## TASK TO CARRY OUT
Look through the data below for the line with "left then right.", and transcribe it exactly together with each line after it up to and including the line with "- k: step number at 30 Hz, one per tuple". Give nothing else.

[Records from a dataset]
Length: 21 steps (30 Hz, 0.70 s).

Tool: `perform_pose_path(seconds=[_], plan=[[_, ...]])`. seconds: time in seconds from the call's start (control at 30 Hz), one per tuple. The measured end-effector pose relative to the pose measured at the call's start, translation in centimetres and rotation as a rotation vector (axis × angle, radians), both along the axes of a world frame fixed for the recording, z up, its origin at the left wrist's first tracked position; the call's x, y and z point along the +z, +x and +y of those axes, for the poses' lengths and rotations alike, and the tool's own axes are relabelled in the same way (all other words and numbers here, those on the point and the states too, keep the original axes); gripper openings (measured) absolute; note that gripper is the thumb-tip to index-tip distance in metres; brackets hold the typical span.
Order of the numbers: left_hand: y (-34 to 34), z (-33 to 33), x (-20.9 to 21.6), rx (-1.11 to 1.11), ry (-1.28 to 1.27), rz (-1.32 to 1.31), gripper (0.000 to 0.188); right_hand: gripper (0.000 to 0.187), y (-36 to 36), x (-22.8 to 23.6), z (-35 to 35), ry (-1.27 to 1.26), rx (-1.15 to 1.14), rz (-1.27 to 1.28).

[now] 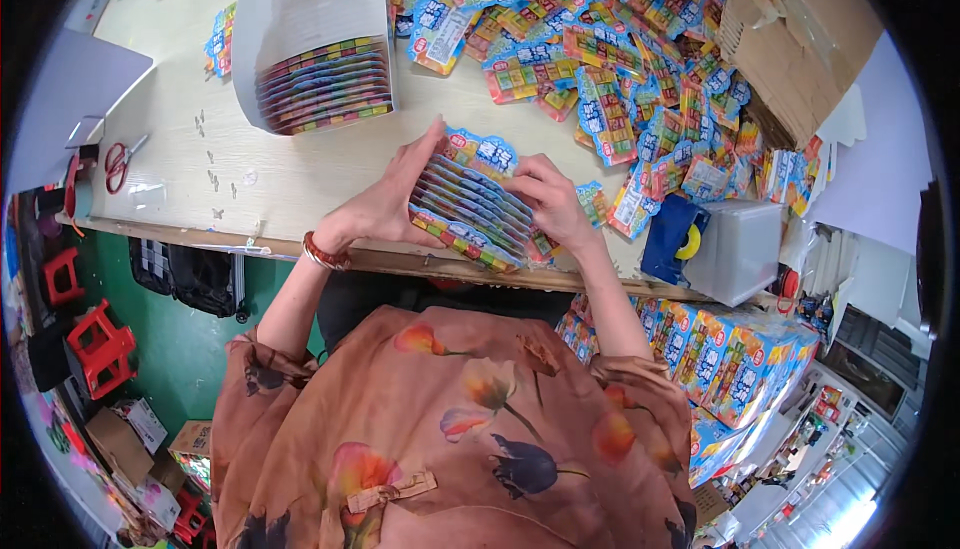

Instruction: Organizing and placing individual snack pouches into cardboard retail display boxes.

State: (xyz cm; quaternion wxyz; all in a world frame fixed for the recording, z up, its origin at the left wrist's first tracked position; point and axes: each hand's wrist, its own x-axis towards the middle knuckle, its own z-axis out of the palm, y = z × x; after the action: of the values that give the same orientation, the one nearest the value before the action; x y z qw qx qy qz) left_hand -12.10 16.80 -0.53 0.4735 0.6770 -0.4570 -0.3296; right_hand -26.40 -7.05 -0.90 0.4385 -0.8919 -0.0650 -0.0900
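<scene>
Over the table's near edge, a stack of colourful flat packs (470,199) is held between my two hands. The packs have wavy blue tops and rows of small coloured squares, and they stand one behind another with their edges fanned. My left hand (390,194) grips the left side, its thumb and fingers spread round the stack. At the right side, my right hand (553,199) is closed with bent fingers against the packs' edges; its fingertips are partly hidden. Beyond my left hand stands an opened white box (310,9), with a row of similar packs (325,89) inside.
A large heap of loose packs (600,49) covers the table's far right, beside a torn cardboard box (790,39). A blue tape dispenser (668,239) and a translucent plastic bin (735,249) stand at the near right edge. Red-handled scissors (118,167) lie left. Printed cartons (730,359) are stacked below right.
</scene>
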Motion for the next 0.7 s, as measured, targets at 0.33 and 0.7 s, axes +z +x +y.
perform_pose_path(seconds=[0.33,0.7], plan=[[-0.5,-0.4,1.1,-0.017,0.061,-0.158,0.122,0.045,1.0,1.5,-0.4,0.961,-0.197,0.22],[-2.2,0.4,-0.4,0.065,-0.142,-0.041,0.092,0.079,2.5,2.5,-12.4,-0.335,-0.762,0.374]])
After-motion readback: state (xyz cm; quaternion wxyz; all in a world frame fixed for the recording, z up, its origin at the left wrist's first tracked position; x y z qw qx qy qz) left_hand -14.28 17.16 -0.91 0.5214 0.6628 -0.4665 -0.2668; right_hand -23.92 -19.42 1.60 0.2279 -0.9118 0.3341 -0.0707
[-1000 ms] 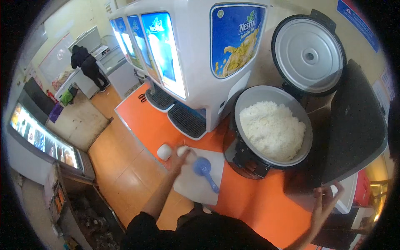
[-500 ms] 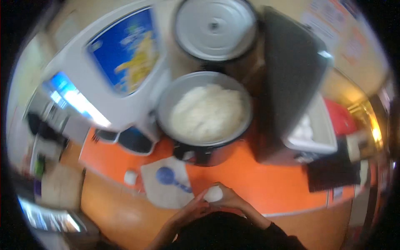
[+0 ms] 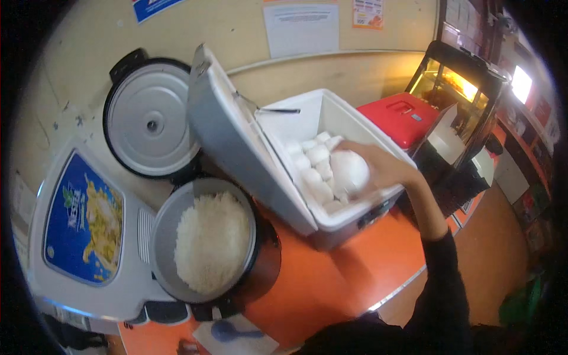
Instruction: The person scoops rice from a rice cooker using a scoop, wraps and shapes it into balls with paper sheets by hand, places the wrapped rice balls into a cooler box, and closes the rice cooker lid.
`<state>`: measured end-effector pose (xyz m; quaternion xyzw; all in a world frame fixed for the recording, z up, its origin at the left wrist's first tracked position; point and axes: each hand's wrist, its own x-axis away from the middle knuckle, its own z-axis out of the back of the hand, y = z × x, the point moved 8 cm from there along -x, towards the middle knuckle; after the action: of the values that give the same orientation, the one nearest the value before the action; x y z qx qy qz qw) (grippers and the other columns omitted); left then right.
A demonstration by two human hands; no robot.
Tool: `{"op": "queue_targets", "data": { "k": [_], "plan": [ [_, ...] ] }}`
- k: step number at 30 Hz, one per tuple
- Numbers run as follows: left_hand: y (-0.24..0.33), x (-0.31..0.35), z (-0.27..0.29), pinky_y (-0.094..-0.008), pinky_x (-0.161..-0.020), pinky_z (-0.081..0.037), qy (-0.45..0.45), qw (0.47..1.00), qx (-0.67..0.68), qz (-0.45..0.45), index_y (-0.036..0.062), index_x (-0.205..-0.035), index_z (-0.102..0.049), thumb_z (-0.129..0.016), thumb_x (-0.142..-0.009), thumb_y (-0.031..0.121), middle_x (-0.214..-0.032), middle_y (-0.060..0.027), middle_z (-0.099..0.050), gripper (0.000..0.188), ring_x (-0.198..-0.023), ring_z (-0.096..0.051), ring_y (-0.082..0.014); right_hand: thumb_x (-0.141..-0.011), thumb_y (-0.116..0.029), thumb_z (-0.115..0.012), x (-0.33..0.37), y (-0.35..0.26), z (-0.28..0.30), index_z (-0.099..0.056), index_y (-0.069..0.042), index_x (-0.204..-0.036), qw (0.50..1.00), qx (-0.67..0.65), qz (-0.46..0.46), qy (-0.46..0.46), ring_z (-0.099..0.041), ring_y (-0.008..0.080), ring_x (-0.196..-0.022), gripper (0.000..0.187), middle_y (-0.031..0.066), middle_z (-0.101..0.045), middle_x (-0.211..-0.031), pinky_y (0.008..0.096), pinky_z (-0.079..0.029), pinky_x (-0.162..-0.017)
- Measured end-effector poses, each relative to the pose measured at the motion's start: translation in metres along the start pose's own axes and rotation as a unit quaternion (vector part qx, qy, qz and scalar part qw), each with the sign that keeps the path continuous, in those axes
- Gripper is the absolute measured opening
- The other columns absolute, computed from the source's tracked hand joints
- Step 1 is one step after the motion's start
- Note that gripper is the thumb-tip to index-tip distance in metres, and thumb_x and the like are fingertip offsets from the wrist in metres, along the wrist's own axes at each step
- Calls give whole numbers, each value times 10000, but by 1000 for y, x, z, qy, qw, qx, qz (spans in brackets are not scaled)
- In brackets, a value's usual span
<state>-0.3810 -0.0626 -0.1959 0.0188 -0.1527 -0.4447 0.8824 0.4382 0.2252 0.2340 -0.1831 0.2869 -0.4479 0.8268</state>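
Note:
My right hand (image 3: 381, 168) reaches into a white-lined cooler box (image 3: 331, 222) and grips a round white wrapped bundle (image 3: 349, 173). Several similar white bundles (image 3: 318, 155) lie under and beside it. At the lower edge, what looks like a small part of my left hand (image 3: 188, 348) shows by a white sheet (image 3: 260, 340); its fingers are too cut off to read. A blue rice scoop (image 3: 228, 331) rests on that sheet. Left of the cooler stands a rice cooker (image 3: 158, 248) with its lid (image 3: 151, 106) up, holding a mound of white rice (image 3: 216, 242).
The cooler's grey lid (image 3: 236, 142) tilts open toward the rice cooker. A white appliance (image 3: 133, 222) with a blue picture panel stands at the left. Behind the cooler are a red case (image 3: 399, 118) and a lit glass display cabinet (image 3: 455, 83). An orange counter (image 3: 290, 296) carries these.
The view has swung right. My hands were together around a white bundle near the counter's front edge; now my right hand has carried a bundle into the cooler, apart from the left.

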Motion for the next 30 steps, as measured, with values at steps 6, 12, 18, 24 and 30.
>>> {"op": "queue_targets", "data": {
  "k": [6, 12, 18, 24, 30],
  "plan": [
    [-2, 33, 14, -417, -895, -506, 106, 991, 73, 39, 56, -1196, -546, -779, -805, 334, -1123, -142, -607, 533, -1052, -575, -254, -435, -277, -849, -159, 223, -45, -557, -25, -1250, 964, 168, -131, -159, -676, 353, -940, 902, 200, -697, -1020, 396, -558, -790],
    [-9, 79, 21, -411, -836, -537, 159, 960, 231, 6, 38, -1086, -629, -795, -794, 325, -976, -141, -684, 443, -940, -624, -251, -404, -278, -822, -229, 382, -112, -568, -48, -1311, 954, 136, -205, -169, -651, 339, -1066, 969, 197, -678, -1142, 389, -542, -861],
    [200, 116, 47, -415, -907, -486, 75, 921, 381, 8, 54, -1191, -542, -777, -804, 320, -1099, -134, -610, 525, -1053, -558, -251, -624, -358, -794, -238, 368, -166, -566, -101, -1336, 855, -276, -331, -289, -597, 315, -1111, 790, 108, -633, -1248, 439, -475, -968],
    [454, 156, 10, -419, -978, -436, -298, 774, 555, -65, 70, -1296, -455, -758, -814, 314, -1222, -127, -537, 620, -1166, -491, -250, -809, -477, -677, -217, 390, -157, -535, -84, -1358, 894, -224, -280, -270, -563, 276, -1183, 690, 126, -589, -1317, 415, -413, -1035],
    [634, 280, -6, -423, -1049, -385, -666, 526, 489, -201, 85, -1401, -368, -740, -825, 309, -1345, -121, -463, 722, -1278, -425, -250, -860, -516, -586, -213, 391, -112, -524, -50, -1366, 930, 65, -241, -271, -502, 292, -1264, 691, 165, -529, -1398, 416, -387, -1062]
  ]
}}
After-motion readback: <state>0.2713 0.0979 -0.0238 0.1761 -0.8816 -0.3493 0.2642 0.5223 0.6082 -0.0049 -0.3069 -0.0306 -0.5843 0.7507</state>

## EXERCISE RESULT
`<state>`: measured end-effector pose (xyz m; quaternion xyzw; all in a world frame fixed for the recording, z up, its origin at the left wrist's first tracked position; point and axes: each hand's wrist, its own x-axis away from the middle knuckle, its own z-axis out of the back of the hand, y = z × x, the point moved 8 cm from there along -x, towards the middle knuckle; after the action: of the values that give the same orientation, the one nearest the value before the action; x y z qx qy qz qw) (grippers and the other columns omitted); left then right.
A demonstration by two human hands; no robot.
Tool: `{"op": "queue_targets", "data": { "k": [_], "plan": [ [_, ...] ] }}`
- k: step number at 30 Hz, one per tuple

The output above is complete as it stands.